Exercise goal: Every line of the entries below that includes "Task" belongs in the answer, copied as written.

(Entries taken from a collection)
☆ ☆ ☆ ☆ ☆

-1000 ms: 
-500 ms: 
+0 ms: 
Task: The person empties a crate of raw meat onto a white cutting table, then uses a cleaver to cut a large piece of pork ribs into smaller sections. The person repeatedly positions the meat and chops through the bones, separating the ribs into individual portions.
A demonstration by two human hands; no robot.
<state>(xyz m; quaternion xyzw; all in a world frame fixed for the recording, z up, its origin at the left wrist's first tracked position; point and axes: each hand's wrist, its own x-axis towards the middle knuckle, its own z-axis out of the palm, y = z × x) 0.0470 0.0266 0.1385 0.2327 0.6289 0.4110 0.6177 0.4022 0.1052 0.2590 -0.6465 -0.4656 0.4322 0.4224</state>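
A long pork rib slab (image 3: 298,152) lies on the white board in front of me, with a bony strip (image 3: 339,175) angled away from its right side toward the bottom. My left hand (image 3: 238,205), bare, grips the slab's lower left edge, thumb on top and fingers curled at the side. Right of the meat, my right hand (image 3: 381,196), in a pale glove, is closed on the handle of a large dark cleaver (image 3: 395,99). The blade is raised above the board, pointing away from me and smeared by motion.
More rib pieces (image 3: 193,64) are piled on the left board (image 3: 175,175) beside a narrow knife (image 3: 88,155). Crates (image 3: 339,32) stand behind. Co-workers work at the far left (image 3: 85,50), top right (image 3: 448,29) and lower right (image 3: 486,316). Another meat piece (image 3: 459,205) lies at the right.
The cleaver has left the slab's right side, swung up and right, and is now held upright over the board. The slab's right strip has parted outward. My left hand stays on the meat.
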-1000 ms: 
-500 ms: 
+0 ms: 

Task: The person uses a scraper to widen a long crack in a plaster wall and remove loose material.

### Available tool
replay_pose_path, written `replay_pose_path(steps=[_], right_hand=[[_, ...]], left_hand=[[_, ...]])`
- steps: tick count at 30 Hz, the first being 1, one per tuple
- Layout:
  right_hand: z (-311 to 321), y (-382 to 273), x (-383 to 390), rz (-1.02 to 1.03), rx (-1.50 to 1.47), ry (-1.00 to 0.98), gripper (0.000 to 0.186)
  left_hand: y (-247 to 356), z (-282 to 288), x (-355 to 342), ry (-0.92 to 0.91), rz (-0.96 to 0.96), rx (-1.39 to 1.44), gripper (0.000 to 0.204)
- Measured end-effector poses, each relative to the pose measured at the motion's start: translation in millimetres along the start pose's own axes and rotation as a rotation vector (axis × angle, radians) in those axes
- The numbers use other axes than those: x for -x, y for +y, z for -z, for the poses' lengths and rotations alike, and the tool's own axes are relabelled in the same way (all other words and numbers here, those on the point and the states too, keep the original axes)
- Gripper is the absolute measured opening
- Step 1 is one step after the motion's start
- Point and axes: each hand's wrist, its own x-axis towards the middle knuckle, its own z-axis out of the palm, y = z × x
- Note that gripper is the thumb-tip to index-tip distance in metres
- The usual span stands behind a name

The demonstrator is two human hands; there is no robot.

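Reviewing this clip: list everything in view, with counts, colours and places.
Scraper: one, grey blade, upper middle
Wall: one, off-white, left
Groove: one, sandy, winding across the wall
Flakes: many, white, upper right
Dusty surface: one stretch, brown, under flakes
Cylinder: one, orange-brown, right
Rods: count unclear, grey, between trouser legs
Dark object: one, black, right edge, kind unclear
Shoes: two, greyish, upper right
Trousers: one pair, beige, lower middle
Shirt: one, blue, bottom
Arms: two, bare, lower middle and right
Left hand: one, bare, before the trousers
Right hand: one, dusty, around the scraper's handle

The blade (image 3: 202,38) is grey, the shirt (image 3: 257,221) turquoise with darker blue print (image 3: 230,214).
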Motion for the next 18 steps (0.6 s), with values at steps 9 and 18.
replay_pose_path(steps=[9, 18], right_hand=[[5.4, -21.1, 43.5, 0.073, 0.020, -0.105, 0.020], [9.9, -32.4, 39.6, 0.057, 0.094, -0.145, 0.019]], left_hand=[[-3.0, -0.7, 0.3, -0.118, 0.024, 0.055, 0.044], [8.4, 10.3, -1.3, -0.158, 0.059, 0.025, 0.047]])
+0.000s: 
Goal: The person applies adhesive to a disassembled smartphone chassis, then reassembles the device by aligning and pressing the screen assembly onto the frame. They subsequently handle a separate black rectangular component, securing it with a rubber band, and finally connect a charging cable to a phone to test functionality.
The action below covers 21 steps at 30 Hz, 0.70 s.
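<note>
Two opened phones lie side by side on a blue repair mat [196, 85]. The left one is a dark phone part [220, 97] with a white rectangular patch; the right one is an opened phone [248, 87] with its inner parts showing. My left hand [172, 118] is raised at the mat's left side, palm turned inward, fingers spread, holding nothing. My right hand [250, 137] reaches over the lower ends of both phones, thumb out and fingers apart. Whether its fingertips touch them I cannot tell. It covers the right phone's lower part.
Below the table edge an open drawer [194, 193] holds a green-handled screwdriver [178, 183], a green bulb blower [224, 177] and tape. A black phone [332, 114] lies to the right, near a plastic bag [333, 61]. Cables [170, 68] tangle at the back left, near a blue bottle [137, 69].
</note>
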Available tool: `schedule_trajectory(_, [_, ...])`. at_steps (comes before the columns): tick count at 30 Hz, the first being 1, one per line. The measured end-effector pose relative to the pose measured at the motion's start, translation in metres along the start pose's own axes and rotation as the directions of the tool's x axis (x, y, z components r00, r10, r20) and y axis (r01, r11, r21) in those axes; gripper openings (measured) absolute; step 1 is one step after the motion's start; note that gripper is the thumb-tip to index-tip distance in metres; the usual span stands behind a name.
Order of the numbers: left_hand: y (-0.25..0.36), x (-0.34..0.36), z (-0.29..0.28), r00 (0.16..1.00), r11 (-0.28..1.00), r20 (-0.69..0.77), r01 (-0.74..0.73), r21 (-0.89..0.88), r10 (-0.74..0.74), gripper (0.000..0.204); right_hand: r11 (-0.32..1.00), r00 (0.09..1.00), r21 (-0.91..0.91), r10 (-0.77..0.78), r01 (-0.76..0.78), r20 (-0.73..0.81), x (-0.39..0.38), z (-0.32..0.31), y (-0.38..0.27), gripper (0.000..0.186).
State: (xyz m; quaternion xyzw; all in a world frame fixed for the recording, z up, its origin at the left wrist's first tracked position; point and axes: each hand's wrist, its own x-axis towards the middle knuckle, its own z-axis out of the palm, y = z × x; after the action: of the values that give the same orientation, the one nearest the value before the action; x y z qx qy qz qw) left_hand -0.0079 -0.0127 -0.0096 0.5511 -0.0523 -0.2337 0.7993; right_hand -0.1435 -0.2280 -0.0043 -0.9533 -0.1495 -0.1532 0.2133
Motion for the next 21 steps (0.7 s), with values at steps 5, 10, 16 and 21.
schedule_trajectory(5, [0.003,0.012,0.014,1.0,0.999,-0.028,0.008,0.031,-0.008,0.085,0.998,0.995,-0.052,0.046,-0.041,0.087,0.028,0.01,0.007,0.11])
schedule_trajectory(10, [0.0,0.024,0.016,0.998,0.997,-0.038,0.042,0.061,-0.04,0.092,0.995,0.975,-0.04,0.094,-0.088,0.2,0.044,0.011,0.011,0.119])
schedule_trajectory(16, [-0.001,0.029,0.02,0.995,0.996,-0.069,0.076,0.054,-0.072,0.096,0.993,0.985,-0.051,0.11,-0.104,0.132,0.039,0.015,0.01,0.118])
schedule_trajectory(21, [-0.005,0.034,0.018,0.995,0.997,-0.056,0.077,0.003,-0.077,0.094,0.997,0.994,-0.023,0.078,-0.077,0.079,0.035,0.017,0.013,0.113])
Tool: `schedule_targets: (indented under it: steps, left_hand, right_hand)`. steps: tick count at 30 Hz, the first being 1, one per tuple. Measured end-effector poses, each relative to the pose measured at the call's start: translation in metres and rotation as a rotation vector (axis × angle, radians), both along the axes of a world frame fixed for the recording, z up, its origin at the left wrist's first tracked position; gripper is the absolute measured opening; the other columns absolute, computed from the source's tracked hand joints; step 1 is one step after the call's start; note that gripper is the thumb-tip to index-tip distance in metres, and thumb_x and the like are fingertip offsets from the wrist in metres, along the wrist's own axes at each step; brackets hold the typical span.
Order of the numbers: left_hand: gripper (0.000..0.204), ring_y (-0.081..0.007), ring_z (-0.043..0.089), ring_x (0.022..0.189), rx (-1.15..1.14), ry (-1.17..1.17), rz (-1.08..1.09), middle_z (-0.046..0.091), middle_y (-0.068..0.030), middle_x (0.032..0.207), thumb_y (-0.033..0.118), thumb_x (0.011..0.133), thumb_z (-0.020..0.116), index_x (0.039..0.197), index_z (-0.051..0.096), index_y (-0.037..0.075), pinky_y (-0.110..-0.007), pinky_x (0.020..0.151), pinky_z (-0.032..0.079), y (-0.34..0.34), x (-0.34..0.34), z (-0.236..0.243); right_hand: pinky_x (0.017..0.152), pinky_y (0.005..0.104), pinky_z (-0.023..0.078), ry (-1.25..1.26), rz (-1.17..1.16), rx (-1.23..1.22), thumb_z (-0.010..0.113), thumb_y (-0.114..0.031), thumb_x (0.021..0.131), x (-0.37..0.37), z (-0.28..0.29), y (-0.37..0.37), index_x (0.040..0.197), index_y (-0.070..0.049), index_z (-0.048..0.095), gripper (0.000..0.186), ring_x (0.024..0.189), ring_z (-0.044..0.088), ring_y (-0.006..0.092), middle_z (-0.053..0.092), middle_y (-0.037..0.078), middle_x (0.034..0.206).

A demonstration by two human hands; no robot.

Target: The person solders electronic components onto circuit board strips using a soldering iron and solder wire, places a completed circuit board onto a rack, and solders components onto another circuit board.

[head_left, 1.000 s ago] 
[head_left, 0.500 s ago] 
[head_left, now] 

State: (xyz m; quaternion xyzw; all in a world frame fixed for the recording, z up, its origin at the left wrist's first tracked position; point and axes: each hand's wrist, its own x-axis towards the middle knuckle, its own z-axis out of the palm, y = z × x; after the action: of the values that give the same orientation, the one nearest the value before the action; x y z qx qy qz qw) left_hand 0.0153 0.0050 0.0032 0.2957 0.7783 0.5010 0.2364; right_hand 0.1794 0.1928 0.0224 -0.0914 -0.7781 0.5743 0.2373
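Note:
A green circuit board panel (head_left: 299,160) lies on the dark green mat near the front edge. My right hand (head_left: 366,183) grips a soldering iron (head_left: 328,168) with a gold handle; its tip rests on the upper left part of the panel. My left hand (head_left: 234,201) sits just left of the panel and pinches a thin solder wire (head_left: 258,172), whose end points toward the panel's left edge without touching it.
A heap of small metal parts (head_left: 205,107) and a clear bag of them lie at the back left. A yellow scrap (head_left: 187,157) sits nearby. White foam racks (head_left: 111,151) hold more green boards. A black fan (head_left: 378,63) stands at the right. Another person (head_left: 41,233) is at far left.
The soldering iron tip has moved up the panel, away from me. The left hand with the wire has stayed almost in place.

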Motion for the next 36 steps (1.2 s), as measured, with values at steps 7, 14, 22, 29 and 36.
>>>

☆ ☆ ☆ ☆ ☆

Your solution:
Task: The person empties a crate of raw meat onto a white cutting table, then uses a cleaver to cut a large piece of pork ribs into smaller sections. The person repeatedly positions the meat and chops through the bones, separating the ribs into individual portions.
Task: The person uses a scraper to widen a long crack in a plaster wall and remove loose material.

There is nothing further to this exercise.